> [Goal of the exercise]
Among the lines of data below, reproduce only those from the one with "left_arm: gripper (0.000" through the one with "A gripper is", exactly as they stand, both ends included.

[Given information Boundary: Start]

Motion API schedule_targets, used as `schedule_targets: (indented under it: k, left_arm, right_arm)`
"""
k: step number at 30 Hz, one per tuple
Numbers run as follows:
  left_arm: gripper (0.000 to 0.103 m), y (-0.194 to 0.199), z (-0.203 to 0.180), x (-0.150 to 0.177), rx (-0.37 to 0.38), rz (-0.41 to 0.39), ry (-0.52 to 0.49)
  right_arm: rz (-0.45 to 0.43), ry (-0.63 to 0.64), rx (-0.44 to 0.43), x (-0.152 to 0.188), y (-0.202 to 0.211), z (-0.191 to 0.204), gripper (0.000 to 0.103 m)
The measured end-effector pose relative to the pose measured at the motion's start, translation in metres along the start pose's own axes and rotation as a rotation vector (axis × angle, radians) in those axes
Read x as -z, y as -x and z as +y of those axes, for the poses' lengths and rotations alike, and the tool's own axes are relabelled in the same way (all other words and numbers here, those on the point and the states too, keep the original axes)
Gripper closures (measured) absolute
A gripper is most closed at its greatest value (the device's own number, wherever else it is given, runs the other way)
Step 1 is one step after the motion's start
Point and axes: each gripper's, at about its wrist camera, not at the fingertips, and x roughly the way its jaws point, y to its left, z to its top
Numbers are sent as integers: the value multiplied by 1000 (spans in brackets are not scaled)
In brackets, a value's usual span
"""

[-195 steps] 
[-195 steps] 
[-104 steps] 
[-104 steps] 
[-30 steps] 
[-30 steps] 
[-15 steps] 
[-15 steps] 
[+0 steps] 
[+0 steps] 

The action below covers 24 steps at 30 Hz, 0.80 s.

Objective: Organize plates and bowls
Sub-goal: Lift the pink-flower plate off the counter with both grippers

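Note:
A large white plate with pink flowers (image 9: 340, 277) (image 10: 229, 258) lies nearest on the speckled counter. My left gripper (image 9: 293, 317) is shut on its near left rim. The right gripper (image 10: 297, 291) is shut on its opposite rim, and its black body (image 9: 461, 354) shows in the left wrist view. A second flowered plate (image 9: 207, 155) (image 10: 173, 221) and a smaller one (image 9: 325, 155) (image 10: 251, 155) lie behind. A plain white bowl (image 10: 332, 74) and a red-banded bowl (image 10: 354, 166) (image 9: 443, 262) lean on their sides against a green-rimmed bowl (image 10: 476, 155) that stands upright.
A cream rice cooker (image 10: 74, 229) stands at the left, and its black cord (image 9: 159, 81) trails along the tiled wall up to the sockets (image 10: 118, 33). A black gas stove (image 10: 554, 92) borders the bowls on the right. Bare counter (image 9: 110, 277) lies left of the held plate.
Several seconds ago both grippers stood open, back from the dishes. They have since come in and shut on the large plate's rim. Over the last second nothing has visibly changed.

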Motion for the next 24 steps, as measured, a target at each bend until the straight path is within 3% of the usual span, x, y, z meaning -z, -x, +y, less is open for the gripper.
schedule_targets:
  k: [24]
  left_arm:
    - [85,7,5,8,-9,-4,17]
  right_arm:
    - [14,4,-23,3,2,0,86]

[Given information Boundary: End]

> [Finished task]
  left_arm: gripper (0.000 to 0.103 m), y (-0.194 to 0.199), z (-0.203 to 0.180), x (-0.150 to 0.177), rx (-0.37 to 0.38), rz (-0.41 to 0.39), ry (-0.52 to 0.49)
  right_arm: rz (-0.45 to 0.43), ry (-0.63 to 0.64), rx (-0.44 to 0.43), x (-0.152 to 0.188), y (-0.202 to 0.211), z (-0.191 to 0.204), gripper (0.000 to 0.103 m)
The measured end-effector pose relative to the pose measured at the motion's start, translation in metres along the start pose's own axes and rotation as a rotation vector (axis × angle, radians) in those axes
Read x as -z, y as -x and z as +y of those axes, for the poses' lengths and rotations alike, and the tool's own axes are relabelled in the same way (all other words and numbers here, those on the point and the states too, keep the original axes)
Gripper closures (measured) absolute
A gripper is most closed at its greatest value (the device's own number, wherever else it is given, runs the other way)

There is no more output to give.